▶ _Exercise aim_
Only the pictures are to be dropped, and the rest of the data should be copied exactly.

>>>>>

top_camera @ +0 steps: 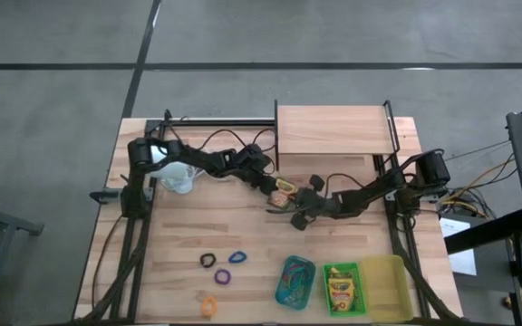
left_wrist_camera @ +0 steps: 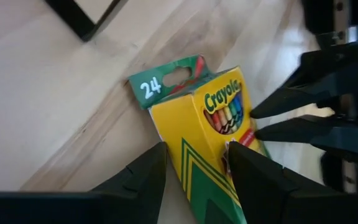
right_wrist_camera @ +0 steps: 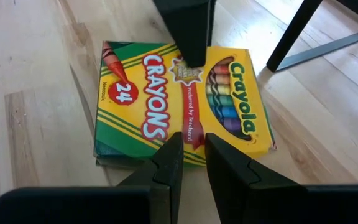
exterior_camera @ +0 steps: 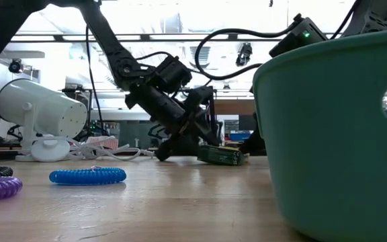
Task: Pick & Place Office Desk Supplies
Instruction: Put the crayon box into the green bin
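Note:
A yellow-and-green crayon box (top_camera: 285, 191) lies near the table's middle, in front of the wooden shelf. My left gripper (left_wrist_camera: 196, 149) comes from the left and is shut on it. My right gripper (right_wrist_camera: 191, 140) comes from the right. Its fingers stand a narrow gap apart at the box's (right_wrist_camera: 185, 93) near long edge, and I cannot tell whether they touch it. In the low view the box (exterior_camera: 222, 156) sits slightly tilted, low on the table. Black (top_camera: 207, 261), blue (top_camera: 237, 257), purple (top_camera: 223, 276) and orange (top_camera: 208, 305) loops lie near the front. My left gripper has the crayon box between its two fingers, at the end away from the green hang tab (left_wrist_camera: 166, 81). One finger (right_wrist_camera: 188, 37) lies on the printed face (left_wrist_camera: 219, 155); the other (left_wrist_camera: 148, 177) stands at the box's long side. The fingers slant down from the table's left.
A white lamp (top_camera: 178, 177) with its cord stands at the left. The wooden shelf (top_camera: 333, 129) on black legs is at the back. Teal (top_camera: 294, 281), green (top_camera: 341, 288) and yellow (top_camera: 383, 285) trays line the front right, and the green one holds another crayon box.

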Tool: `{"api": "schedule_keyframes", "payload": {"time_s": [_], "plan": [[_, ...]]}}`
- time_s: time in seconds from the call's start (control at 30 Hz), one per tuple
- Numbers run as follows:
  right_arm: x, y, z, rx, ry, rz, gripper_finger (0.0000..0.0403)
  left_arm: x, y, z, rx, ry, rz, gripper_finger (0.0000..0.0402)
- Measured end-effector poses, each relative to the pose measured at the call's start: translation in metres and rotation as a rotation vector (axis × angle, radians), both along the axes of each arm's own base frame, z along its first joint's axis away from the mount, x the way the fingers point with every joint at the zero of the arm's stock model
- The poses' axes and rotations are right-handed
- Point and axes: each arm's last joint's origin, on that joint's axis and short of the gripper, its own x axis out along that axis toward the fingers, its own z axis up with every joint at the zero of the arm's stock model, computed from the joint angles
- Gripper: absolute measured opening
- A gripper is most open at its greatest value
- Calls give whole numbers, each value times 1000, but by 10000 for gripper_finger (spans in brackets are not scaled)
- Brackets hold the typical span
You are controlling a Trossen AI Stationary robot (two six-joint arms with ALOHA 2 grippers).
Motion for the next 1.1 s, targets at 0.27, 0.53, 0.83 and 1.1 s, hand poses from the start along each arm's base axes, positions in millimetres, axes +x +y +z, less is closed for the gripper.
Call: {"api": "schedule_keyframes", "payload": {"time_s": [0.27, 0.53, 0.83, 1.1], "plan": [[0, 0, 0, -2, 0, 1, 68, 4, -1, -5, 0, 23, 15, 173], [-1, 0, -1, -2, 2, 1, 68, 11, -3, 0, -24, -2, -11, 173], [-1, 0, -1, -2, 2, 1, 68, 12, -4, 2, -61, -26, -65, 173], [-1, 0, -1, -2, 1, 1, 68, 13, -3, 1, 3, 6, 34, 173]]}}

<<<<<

▶ _Task output_
top_camera @ +0 steps: 
left_wrist_camera @ +0 steps: 
right_wrist_camera @ +0 steps: 
exterior_camera @ +0 steps: 
Task: Pick & Place Office Desk Supplies
Instruction: Put the crayon box into the green bin
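Note:
A yellow-and-green crayon box (top_camera: 285, 191) lies near the table's middle, in front of the wooden shelf. My left gripper (left_wrist_camera: 196, 149) comes from the left and is shut on it. My right gripper (right_wrist_camera: 191, 140) comes from the right. Its fingers stand a narrow gap apart at the box's (right_wrist_camera: 185, 93) near long edge, and I cannot tell whether they touch it. In the low view the box (exterior_camera: 222, 156) sits slightly tilted, low on the table. Black (top_camera: 207, 261), blue (top_camera: 237, 257), purple (top_camera: 223, 276) and orange (top_camera: 208, 305) loops lie near the front. My left gripper has the crayon box between its two fingers, at the end away from the green hang tab (left_wrist_camera: 166, 81). One finger (right_wrist_camera: 188, 37) lies on the printed face (left_wrist_camera: 219, 155); the other (left_wrist_camera: 148, 177) stands at the box's long side. The fingers slant down from the table's left.
A white lamp (top_camera: 178, 177) with its cord stands at the left. The wooden shelf (top_camera: 333, 129) on black legs is at the back. Teal (top_camera: 294, 281), green (top_camera: 341, 288) and yellow (top_camera: 383, 285) trays line the front right, and the green one holds another crayon box.
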
Tool: `{"api": "schedule_keyframes", "payload": {"time_s": [_], "plan": [[_, ...]]}}`
- time_s: time in seconds from the call's start (control at 30 Hz), one per tuple
- Numbers run as follows:
  right_arm: x, y, z, rx, ry, rz, gripper_finger (0.0000..0.0403)
  left_arm: x, y, z, rx, ry, rz, gripper_finger (0.0000..0.0402)
- Measured end-effector poses, each relative to the pose measured at the call's start: translation in metres and rotation as a rotation vector (axis × angle, radians), both along the axes of each arm's own base frame, z along its first joint's axis away from the mount, x the way the fingers point with every joint at the zero of the arm's stock model
- The poses' axes and rotations are right-handed
- Point and axes: each arm's last joint's origin, on that joint's axis and short of the gripper, its own x axis out along that axis toward the fingers, its own z axis up with every joint at the zero of the arm's stock model, computed from the joint angles
- Gripper: absolute measured opening
- A gripper is most open at its greatest value
- Calls give whole numbers, each value times 1000, but by 10000 for gripper_finger (spans in brackets are not scaled)
- Brackets hold the typical span
You are controlling a Trossen AI Stationary robot (two six-joint arms with ALOHA 2 grippers).
Motion for the next 1.1 s, targets at 0.27, 0.53, 0.83 and 1.1 s, hand poses from the start along each arm's base axes, positions in millimetres, axes +x +y +z, less is closed for the gripper.
Call: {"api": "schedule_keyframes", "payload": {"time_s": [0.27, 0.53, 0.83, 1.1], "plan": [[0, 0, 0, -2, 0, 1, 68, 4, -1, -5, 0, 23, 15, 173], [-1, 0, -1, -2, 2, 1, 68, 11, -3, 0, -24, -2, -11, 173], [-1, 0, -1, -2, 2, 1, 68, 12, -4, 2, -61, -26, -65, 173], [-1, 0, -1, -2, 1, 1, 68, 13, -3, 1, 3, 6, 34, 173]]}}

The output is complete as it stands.